Pero, para crear ese listado ¿por qué no le preguntan a los alumnos de dichos colegios si se levantan contentos por las mañanas por ir a su colegio? ¿Son felices y comprenden lo que se les enseña o se les dice que deben aprenderse la lección de memoria? ¿Tienen posibilidad de participar activamente en la clase o por el contrario van a escuchar clases magistrales hasta que la hora se cumple? Y ¿les preguntan a los profesores si están de acuerdo con la gestión realizada por sus superiores en el centro escolar? ¿Están los profesores contentos? Me da la sensación de que esto no es lo más importante para aparecer en la famosa lista.

Pero la opinión de quienes forman las escuelas (gestores, profesores, alumnos y padres) es muy importante. Al menos así es en el caso del ranking de las mejores empresas en las que trabajar (Great Place To Work®) que se realiza también anualmente en todo el mundo en el ámbito laboral. El hecho de que una compañía figure en este listado de buenas empresas se debe a las respuestas de empleados y empleadores. La información que se solicita a estos se basa en las tres relaciones fundamentales que desarrollan en el trabajo cada día: con sus jefes, con su propio trabajo y con otros empleados.

Pero el problema en el caso de los colegios es que prima más que el centro tenga la piscina más grande o la mayor cantidad de pizarras digitales.
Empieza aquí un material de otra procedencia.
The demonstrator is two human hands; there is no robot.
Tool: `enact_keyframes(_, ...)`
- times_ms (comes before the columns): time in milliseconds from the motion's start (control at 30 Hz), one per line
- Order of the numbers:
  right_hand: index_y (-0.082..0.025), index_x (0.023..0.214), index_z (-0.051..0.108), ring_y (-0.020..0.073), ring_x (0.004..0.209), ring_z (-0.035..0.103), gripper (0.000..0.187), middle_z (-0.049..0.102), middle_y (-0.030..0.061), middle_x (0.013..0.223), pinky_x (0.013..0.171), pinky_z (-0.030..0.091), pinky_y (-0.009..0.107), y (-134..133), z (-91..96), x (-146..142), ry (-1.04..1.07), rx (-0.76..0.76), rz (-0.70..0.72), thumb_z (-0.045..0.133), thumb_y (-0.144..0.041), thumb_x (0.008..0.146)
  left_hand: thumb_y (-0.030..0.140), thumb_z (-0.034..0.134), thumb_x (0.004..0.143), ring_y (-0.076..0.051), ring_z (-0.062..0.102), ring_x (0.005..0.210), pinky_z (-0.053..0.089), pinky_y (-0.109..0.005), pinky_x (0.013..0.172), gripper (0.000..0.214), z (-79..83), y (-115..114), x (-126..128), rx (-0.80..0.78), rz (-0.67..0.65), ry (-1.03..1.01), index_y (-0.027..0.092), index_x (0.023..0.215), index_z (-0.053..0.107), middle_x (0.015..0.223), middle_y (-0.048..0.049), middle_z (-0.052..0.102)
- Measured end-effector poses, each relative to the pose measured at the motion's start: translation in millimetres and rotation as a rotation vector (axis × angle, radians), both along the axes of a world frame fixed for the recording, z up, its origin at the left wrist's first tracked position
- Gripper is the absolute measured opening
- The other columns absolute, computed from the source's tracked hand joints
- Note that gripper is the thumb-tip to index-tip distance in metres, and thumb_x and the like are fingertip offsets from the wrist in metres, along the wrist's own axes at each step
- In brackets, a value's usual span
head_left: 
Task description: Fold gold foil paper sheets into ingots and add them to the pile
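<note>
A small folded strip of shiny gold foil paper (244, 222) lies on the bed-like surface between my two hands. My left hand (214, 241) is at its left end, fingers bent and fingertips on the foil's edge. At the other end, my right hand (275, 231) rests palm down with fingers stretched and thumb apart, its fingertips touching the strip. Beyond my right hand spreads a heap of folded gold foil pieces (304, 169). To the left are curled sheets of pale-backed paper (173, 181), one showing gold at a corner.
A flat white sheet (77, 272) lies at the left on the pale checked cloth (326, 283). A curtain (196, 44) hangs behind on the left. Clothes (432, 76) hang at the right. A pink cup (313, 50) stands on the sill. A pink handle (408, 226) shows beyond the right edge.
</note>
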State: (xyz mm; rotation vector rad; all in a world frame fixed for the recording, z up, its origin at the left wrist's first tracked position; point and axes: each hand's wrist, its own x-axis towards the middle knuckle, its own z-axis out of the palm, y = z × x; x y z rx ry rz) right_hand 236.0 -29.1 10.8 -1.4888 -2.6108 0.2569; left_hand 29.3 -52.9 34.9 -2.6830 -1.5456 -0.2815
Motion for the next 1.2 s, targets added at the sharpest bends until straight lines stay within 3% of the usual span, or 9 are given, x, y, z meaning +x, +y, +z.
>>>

Y aún más grave es el hecho de que muchos padres lo creen así, e importa menos qué sucede en clase, cuales son los principios de la escuela, los objetivos, el proyecto educativo y su programa central.

Desde mi punto de vista, el ranking de escuelas debería tener en cuenta otros criterios mucho más importantes. Para mí una buena escuela es aquella que:

  1. Tiene un proyecto educativo transparente, claro y con valores sólidos construido por sus gestores, profesores, alumnos y padres.
  2. Está formada por profesores felices que ayudan a los alumnos a comprender las cosas en vez de obligarles a aprenderlas de memoria.
  3. Enseña, desde temprano, que trabajar en equipo es más positivo que competir entre alumnos.
  4. Imparte, además de las asignaturas habituales, otras de igual calado y gran importancia de cara al futuro como aprender a hablar en público, por ejemplo, y donde se le da igual protagonismo a las materias más técnicas y numéricas como a las artísticas y culturales.
    5 Potencia la diversidad, porque en el día a día y en los trabajos no nos vamos a encontrar con personas iguales a nosotros sino muy diferentes y con las que hay que saber convivir y a las que hay que saber tratar.

Al preocupado padre del parque le dije que seguro que su hija sería feliz en cualquier colegio y que al final elegiría acertadamente. Pero también me hubiera gustado decirle que probablemente su hija será más feliz si acude a un centro (cerca de su casa, si es posible) con un proyecto educativo coherente e interesante que potencie las habilidades del niño, sean del área que sean. Porque al final, ¿qué preferimos: que nuestros hijos sean felices y que comprendan lo que se les enseña o que vayan a un colegio bonito y con instalaciones imponentes?